La Chose est entrée chez nous dans les derniers jours de juin: répugnante, innommable... Et dès le premier instant je fus inapte à lui donner son nom. C'était un soir de peur, un soir d'alerte. Un soir que je n'ai jamais oublié.

Ambre Amaury accepte finalement de répondre aux questions d'une étudiante, rencontrée au musée, lors de la rétrospective consacrée à son oeuvre, intitulée Encres d'une vie.

Sur le moment, elle lui a menti. Elle lui a dit qu'il n'y avait pas eu d'événement fondateur à son inspiration, alors que l'arrivée de la Chose, quand elle avait dix ans, le fut, justement:

N'est-ce pas depuis ce jour précis que tu dessines et peins sans répit, poursuivant ton trait de feuille en feuille comme un allumé court après l'opium.

Aujourd'hui, quelque cinquante ans après, elle en raconte la genèse à l'étudiante (qui a une grande faculté d'écoute et qui l'enregistre) et lui restitue le monde dans lequel elle vivait.

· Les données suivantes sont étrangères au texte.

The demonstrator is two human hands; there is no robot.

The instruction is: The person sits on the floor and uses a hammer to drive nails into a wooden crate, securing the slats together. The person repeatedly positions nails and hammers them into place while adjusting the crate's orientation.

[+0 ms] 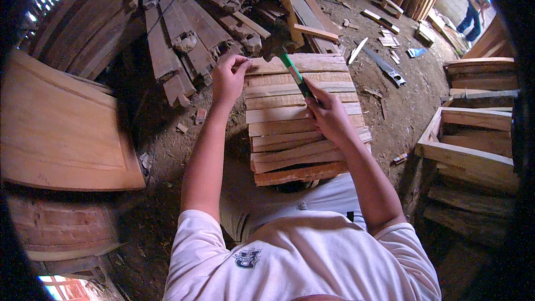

Les allées et venues de chacun y étaient surveillées; quand les sirènes retentissaient, les gens devaient rentrer chez eux; les parents n'étaient autorisés à n'avoir qu'un enfant.

La mère d'Ambre était, semble-t-il, une cible particulière; elle recevait régulièrement des lettres comminatoires de la Préfecture, qui lui envoyait un émissaire pour l'intimider.

Sa mère avait caché la Chose dans un coffre et ne voulait pas s'en débarrasser en dépit de ses supplications: Ambre ne pouvait pas mesurer à quel point elle lui était attachée... 

Son amie Lola, qui, maintenant, vit sous son toit, s'étonnait alors de sa naïveté. À plusieurs reprises, elle l'avait mise en garde parce qu'elle se croyait libre, en n'étant pas pucée.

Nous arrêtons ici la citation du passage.